In the E.R., there’s a certain level of resignation that violence is part of the job, like getting bloodstains on our shoes, Ouyang writes. She says, "We have come to endure racist, sexist and homophobic slurs, choosing silence over confrontation, to fulfill our duty to care for human life. After all, we pledge to hold our patients’ well-being above all else." Ouyang says violence in the E.R. is stark evidence of society’s broader neglect: a medical system in which mental health beds are scarce, primary care remains elusive and prescription costs soar and a shelter network that’s buckling. She says, "All of this can lead to intolerable overcrowding and interminable waiting in the E.R., which can rupture into frustration, anger and incivility."

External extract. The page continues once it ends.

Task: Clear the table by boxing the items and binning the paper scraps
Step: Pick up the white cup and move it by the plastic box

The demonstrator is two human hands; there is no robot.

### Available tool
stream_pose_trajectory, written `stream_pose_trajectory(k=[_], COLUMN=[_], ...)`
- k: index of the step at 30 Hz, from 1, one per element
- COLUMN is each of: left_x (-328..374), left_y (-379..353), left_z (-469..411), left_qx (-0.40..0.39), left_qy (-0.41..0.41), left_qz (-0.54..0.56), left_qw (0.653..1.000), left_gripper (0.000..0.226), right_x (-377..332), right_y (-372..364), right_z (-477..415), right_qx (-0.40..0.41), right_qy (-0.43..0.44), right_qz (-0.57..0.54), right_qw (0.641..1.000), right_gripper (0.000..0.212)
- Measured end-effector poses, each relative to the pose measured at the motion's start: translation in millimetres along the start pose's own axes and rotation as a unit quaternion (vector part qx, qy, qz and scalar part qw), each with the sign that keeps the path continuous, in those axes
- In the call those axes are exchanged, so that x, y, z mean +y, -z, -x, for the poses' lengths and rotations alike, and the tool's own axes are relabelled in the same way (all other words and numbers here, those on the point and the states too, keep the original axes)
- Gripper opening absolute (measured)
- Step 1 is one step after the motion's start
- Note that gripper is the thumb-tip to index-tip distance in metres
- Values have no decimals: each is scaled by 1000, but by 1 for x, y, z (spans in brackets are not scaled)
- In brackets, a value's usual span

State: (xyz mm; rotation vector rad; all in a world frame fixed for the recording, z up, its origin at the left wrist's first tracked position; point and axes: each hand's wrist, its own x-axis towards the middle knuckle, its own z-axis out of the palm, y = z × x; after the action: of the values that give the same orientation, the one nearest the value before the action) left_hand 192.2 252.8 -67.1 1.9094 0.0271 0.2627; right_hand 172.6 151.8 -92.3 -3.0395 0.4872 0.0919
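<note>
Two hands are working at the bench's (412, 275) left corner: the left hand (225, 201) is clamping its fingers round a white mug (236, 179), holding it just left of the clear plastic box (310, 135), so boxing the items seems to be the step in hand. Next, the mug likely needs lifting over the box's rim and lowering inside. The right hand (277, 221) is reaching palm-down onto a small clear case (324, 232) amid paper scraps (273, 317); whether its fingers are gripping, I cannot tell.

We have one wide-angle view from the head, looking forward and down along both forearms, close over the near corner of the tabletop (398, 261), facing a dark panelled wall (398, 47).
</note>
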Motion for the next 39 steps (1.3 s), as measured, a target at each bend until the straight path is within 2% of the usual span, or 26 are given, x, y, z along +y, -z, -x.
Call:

The U.S. Bureau of Labor Statistics reports that the rate of injuries from workplace violence against health care workers grew by nearly two-thirds from 2011 to 2018. The pandemic worsened the situation.


During the pandemic, more than 40 percent of adults reported high psychological distress, which may contribute to outbursts. It has also sown profound mistrust between patients and medical professionals.

Only 15 percent of surveyed hospital nurses said they would continue in the same job in one year; a third of nurses said they had considered leaving the profession because of the pandemic. The burnout rate among E.R. doctors climbed to 65 percent, the highest rate among all specialties.